The end of the morning

  • 20 September 2024
The End of the Morning by Charmian Clift, edited by Nadia Wheatley, NewSouth Books. 'At this point I should have taken wings and started to fly but at this point also, of course, I was involved in having children. I think those are terribly difficult years for a young woman, and for a young woman who wants to write or paint or anything else, even more so.'

Australian journalist and writer Charmian Clift wrote these words of the time just after she and her husband, fellow Australian journalist, writer and former war correspondent George Johnston, had won a Sydney Morning Herald novel prize for their collaborative work High Valley in 1948. Her words express the challenges of a literary marriage in the 20th century, and the fraught nature of being a woman with a writer’s soul who is constrained by the demands of family and short on the luxuries of time and space.  

Johnston went on to become famous for his autobiographical novel My Brother Jack, which appeared in 1964 and won the Miles Franklin prize for that year.
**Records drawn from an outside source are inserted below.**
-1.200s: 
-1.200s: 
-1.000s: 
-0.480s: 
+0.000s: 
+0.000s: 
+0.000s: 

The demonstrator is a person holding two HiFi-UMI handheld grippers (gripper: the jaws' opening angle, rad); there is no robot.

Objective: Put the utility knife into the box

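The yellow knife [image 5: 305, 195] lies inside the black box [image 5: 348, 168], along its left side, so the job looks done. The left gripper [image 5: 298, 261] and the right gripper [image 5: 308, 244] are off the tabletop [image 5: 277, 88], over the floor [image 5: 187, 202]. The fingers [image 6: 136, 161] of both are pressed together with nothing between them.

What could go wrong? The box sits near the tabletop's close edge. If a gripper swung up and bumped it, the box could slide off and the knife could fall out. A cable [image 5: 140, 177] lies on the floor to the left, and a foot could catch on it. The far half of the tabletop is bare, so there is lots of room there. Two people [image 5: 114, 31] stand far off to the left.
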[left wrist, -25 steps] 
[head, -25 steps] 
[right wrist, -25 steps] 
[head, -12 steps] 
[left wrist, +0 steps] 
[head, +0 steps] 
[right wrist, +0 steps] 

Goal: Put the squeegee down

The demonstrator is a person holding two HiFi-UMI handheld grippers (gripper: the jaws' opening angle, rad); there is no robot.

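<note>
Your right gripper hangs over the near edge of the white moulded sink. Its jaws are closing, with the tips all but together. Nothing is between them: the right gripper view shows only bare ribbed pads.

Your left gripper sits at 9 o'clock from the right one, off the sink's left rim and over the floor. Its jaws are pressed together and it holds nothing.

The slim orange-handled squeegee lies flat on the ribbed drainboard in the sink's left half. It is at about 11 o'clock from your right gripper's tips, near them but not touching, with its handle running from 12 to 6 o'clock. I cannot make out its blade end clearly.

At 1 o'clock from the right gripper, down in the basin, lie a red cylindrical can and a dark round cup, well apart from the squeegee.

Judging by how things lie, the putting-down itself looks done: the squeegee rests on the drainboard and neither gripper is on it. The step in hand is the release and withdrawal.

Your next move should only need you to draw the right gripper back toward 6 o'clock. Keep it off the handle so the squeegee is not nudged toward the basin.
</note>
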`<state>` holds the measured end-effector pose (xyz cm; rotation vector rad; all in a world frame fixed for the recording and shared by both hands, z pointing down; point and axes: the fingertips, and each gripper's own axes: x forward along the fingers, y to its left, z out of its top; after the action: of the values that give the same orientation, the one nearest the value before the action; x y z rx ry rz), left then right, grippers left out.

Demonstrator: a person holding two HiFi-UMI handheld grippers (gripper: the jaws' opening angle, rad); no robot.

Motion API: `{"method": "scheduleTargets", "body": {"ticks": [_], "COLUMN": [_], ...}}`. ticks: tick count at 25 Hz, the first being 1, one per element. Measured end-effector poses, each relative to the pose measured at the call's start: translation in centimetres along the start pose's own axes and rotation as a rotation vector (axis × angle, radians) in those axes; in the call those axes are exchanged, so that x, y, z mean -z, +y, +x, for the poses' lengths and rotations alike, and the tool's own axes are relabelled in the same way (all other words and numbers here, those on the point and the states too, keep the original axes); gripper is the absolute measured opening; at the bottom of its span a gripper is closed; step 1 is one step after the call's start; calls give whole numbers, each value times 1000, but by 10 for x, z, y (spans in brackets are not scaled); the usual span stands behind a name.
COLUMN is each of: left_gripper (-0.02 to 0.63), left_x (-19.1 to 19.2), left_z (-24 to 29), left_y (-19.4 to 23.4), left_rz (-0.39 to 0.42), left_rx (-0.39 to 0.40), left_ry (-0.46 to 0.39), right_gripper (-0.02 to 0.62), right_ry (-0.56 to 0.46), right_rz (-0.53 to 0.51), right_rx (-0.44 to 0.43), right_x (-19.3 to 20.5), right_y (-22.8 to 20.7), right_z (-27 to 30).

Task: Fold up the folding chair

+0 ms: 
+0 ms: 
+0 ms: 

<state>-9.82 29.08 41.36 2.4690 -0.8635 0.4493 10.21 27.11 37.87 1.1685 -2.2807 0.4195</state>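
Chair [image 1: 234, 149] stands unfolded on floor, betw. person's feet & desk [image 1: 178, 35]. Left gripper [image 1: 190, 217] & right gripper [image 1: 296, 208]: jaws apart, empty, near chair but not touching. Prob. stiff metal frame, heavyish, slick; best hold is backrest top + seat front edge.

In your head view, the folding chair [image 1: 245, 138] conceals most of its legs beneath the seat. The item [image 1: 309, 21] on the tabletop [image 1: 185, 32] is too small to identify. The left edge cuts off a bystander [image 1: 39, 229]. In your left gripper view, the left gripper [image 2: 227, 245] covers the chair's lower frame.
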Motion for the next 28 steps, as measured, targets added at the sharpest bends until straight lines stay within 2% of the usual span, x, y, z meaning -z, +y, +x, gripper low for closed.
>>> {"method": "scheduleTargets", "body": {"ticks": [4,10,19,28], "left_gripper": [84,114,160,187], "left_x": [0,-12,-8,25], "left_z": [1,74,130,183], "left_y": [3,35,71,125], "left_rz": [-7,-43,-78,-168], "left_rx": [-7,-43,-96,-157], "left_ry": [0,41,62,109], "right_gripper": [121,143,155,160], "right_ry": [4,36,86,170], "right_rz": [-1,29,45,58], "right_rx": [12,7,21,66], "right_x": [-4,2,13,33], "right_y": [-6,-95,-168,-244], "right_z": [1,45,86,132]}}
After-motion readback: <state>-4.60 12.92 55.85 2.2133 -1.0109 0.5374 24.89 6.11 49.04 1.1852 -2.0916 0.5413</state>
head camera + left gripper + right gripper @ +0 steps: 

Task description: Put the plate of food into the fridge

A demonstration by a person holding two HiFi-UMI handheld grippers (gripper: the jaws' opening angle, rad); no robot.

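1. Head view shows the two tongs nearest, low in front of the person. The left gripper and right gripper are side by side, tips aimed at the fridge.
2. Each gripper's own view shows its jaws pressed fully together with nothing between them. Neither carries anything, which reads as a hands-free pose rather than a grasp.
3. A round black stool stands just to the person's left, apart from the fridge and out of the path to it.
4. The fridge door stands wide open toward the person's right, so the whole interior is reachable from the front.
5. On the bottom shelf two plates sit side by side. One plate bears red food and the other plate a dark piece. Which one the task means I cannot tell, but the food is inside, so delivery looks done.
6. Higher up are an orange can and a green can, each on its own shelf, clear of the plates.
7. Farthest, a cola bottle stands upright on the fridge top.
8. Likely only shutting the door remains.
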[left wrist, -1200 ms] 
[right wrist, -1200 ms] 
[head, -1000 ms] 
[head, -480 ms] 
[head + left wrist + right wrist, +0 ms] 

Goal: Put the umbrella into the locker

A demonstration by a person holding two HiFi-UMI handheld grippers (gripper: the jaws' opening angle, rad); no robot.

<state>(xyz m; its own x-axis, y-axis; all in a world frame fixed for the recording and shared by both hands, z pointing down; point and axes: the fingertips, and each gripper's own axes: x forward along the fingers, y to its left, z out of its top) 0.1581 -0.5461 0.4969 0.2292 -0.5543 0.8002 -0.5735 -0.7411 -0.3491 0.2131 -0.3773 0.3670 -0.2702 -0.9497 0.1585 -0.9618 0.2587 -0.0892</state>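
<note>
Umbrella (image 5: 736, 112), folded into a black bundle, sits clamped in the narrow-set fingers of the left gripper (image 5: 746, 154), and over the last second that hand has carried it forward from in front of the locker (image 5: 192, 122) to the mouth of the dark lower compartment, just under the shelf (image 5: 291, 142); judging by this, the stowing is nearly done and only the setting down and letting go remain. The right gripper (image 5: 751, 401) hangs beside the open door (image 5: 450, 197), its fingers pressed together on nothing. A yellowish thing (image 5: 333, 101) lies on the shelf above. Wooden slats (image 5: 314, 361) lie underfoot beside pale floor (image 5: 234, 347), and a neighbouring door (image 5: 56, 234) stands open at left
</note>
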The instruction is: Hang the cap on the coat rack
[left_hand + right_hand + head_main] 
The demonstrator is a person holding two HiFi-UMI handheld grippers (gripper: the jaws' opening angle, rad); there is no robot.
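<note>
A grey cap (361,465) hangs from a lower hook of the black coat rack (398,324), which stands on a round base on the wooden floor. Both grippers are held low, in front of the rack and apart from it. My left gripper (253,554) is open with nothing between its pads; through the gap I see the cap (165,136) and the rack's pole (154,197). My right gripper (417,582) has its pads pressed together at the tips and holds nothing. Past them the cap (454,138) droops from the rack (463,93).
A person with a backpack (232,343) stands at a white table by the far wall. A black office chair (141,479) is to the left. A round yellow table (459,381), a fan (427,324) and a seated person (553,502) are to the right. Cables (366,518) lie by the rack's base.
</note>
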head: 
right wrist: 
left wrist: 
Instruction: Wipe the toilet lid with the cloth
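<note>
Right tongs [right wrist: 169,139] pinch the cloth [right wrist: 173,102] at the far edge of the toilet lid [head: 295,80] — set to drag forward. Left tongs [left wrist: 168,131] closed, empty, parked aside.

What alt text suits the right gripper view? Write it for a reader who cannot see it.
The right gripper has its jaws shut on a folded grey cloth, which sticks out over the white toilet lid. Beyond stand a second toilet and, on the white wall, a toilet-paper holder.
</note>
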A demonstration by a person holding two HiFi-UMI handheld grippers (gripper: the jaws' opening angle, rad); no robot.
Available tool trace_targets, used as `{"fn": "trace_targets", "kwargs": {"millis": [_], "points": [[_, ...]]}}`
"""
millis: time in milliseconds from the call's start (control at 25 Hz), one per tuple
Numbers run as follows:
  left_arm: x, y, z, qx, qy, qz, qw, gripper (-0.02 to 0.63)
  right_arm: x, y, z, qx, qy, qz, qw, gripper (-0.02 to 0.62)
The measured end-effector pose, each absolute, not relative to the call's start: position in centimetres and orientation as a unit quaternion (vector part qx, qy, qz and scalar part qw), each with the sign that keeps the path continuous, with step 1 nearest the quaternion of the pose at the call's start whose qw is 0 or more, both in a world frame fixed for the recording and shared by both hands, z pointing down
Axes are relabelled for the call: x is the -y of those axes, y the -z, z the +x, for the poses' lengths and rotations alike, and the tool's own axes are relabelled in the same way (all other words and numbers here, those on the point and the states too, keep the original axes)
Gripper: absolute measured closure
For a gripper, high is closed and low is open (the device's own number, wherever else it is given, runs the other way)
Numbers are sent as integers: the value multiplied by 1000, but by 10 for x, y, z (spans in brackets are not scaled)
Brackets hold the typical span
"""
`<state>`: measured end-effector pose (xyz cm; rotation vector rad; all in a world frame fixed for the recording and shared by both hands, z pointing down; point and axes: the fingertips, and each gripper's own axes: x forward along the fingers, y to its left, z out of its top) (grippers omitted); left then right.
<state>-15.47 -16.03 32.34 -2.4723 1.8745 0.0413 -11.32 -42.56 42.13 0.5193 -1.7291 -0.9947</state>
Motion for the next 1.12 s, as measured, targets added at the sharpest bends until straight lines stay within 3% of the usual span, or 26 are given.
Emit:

Clift had suspended her own writing work in order to help Johnston recall the early life that he wanted to recreate in his novel, and Johnston eventually acknowledged her support, suggesting that the novel was ‘really Charmian’s book’.

Post-war, Clift and Johnston had left Australia for London, and then went to Greece in 1954: they lived first on Kalymnos and then on Hydra. They lived for and on writing and collaborated on several novels in-between producing short stories and journalism. Johnston wrote My Brother Jack, viewed by many as being a masterpiece, while living on Hydra. On the couple’s return to Sydney, Clift once again suspended work on The End of the Morning in order to help support the couple’s three children: over the next five years she wrote about 225 pieces for The Sydney Morning Herald. (These pieces also appeared in the Melbourne Herald, which is where I read at least some of them.)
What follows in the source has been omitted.